## YOUR GOAL
Leave out the images; return the rest of the data exactly.
========
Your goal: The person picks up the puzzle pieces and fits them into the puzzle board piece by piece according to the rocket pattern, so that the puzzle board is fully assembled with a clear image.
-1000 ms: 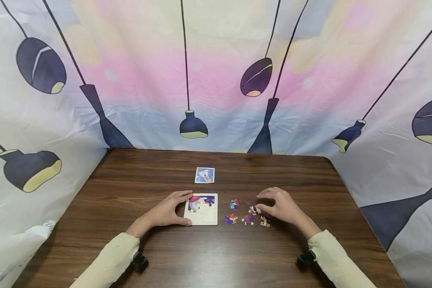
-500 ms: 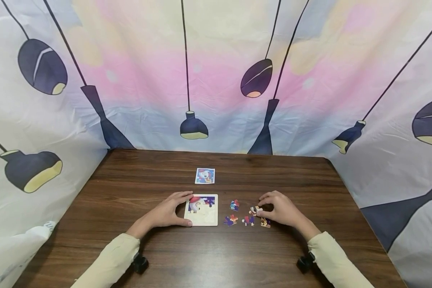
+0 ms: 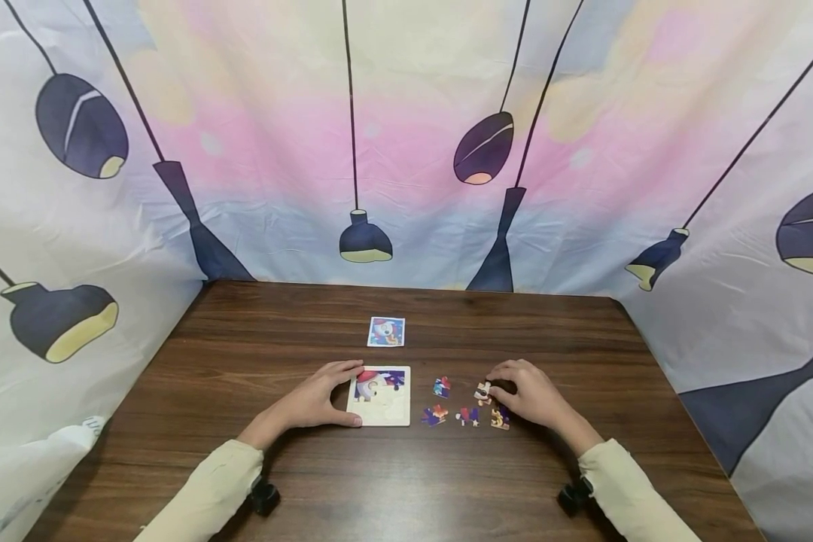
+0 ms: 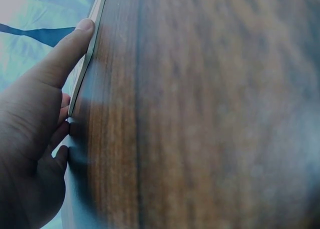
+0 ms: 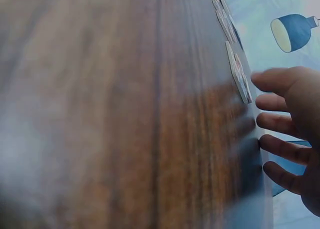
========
## ANSWER SECTION
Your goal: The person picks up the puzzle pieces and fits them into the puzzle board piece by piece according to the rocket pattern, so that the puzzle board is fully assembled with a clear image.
-1000 ms: 
-500 ms: 
+0 ms: 
+0 ms: 
+0 ms: 

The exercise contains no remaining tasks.